> GIVEN INFORMATION
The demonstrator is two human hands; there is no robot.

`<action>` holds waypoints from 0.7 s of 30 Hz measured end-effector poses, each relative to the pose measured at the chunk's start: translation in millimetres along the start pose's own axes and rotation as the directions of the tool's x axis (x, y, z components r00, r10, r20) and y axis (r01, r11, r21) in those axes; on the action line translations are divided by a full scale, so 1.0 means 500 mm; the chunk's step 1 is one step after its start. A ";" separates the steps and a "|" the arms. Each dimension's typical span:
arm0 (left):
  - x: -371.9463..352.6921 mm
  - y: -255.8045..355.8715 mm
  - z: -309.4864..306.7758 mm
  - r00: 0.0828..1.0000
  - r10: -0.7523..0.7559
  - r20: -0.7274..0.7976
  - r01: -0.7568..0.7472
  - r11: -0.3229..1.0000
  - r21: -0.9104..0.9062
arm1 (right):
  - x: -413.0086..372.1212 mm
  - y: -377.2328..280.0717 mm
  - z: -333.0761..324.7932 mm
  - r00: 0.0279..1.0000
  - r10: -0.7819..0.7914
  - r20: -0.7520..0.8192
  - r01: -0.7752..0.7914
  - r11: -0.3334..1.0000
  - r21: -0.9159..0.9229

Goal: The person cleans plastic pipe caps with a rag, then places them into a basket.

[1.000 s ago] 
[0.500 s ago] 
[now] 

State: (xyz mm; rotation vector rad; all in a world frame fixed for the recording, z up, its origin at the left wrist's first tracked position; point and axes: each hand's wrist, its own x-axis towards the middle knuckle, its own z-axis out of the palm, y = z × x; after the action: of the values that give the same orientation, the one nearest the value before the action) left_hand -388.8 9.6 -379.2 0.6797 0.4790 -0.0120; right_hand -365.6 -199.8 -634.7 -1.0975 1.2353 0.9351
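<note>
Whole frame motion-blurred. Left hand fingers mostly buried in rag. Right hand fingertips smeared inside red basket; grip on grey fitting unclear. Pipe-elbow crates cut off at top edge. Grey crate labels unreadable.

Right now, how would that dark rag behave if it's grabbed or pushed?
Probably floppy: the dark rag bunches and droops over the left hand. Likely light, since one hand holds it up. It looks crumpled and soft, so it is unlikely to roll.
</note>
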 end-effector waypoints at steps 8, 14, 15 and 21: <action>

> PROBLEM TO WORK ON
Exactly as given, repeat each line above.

> WRITTEN RESPONSE
The demonstrator is two human hands; there is no robot.

`<action>` holds waypoints from 0.7 s of 30 Hz measured end-effector poses, each relative to the pose measured at the chunk's start: translation in millimetres along the start pose's own axes and rotation as the directions of the tool's x axis (x, y, z components r00, r10, r20) and y axis (r01, r11, r21) in those axes; on the action line translations are divided by a full scale, so 1.0 means 500 mm; the chunk's step 1 is one step after its start. A ";" separates the steps and a "|" the arms. Each dimension's typical span:
arm0 (left):
  - x: -371.9463..352.6921 mm
  - y: -255.8045..355.8715 mm
  - z: -309.4864..306.7758 mm
  - r00: 0.0828..1.0000
  - r10: -0.7523..0.7559
  - r20: -0.7274..0.7976
  - r01: -0.7568..0.7472
  - r11: -0.3229..1.0000
  - r21: -0.9104..0.9062
arm1 (right):
  - x: -413.0086..372.1212 mm
  - y: -377.2328..280.0717 mm
  - z: -333.0761..324.7932 mm
  - r00: 0.0279..1.0000
  - r10: -0.7819..0.7914
  - r20: -0.7520..0.8192
  - r01: -0.7752..0.7914
  - r11: -0.3334..1.0000
  - r21: -0.9159..0.9229

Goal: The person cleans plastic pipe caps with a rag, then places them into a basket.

[1.000 s ago] 
[0.500 s ago] 
[now] 

State: (xyz mm; rotation vector rad; all in a world frame fixed for the recording, z up, its origin at the left wrist's first tracked position; point and axes: each hand's wrist, its own x-axis towards the middle knuckle, its own z-axis out of the palm, y = z × x; after the action: of the values that give the same orientation, the one nearest the value before the action) left_hand -388.8 9.6 -379.2 0.6797 0.4790 -0.0120; right_hand -365.6 -199.8 -634.7 -1.0975 1.2353 0.9351
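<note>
Whole frame motion-blurred. Left hand fingers mostly buried in rag. Right hand fingertips smeared inside red basket; grip on grey fitting unclear. Pipe-elbow crates cut off at top edge. Grey crate labels unreadable.

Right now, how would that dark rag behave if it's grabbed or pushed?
Probably floppy: the dark rag bunches and droops over the left hand. Likely light, since one hand holds it up. It looks crumpled and soft, so it is unlikely to roll.
</note>
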 end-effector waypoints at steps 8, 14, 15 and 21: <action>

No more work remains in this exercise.